Dutch unpublished patent application No. 2007384

  Accordingly, the purpose of this application is to improve the utility of a device for packaging a dose of a solid drug portion.

  The purpose is: a plurality of dose dividing stations (each dose dividing station has a delivery opening for dispensing solid drug portions and is arranged in a plurality of vertical or inclined rows); Achieved by an apparatus for packaging a dose of solid drug portion comprising a collection means for collecting a dose of solid drug portion dispensed by the station and sending the dose of solid drug portion to a packaging means. In order to guide the solid drug portion from the delivery opening of the dose dividing station in a vertical or inclined row to the collecting means, a plurality of falling ducts are provided, each falling duct having one outlet and a number of inlet openings And the dispensing opening of the dose dividing station drops when the falling duct is positioned adjacent to the row of dose dividing stations. Aligned with inlet opening of the duct.

  Each drop duct comprises at least a first part and a second part, and when these parts are assembled, a drop duct is formed. These parts are detachably connected so that they can be removed for maintenance work and cleaning.

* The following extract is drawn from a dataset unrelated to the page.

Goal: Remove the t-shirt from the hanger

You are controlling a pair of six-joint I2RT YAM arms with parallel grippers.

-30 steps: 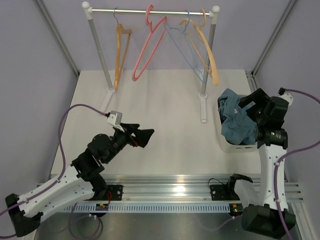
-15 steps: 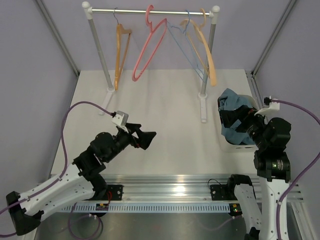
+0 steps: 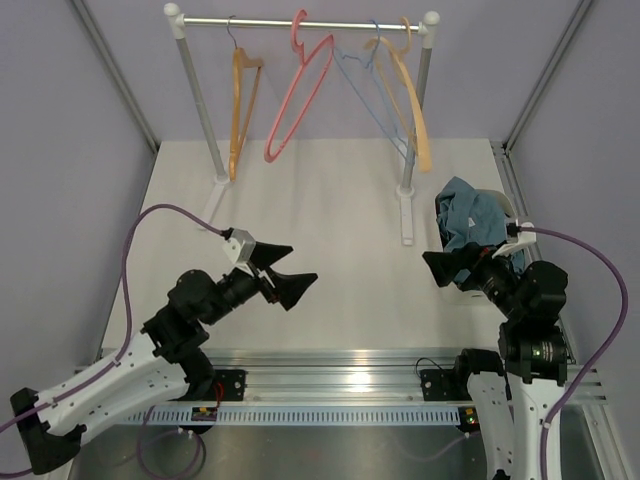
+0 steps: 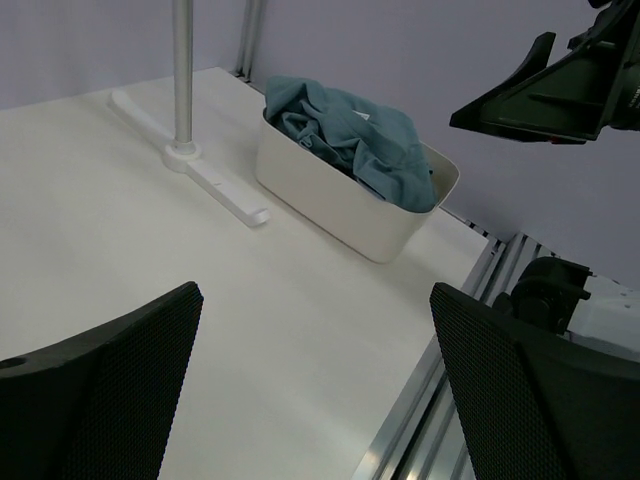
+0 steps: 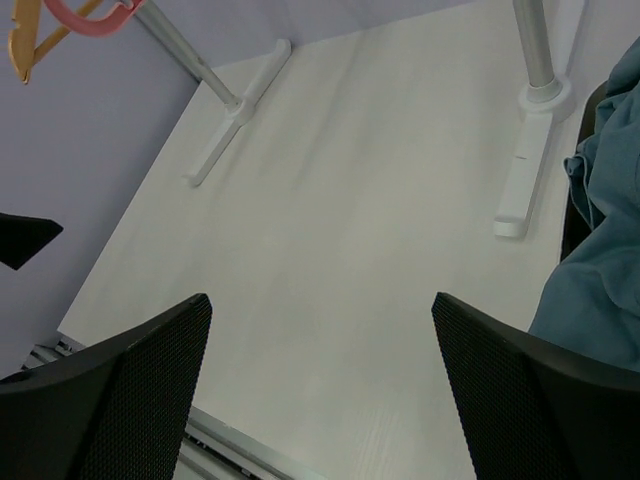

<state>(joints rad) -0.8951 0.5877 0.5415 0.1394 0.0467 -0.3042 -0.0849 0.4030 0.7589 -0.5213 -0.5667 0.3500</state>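
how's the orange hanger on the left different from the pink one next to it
Colour: the orange hanger is orange-tan; the pink hanger is pink all over.
Hook: the orange hanger has a thin grey wire hook; the pink hanger's hook is thick and pink.
Pose: the orange hanger hangs nearly straight down and looks narrow; the pink hanger hangs at a clear slant.
Both hang bare on the rail.

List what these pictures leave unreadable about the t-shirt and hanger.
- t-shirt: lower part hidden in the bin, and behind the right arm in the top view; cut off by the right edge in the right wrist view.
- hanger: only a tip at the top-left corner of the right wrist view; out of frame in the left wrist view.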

  By providing the drop duct according to the present invention, it is not necessary to remove all of the plurality of drop ducts, so the usefulness is greatly improved. Some of the falling ducts can be removed for maintenance work and the inner surface of these parts can be cleaned.

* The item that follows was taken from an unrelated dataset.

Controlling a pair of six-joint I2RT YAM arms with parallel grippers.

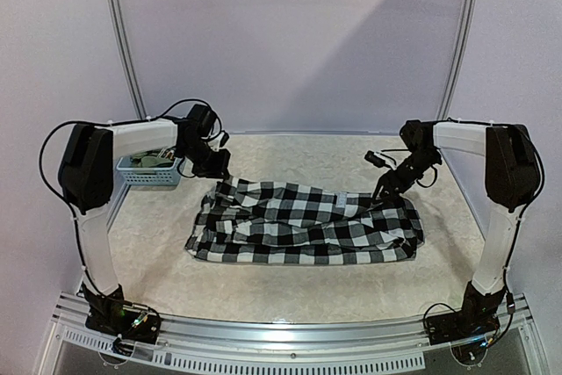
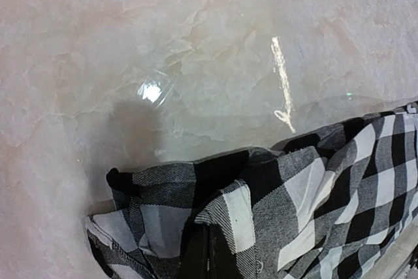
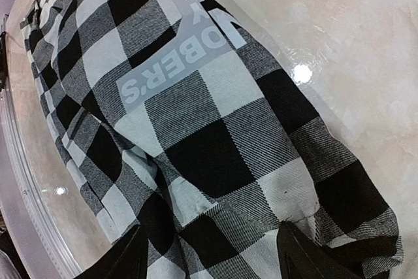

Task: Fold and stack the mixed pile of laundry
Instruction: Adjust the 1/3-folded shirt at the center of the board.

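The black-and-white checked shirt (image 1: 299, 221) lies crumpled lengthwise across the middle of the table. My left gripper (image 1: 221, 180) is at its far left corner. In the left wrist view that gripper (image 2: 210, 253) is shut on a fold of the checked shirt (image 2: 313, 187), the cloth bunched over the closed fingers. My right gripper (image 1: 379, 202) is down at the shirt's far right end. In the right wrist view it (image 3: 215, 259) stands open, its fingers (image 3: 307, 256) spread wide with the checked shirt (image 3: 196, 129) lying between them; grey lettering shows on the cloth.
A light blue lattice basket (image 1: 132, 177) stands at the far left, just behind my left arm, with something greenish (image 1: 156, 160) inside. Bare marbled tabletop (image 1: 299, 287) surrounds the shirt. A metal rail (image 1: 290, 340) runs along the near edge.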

  When the first part and the second part of the drop duct are assembled, a charging opening can be formed. That is, each duct of the drop duct provides a number of “partial openings” of input openings. However, it is preferable that a part of the drop duct has a charging opening. This is because such a configuration of the above portion of the drop duct eliminates the need to align the partial openings of the first and second portions of the drop duct.

  The exact configuration of the drop duct depends on the overall structure of the device, but preferably the first and second parts of the drop duct are provided as a base and a front, which is connected to the installation elements of the device. The front part is arranged to be detachably connected to the base part.

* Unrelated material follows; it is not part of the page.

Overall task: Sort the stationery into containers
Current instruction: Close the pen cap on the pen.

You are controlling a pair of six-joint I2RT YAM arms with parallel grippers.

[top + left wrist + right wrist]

  The fall duct may be stationary, i.e. it may be installed at a specific position in the device. In this case, the collecting means may also be in a fixed state. When using a fixed drop duct / collection means, the number of dose split stations assigned to one drop duct / collector means that the length of the drop duct and / or the dose split station (the dose split station is also fixed) ) Is limited by the size.

  In order to increase the number of dose division stations that can dispense a dose of solid drug portion into a given fall duct, the dose division stations can be movable along the conveyor. However, such an approach requires a very complex design because the use of multiple dose division stations is preferred.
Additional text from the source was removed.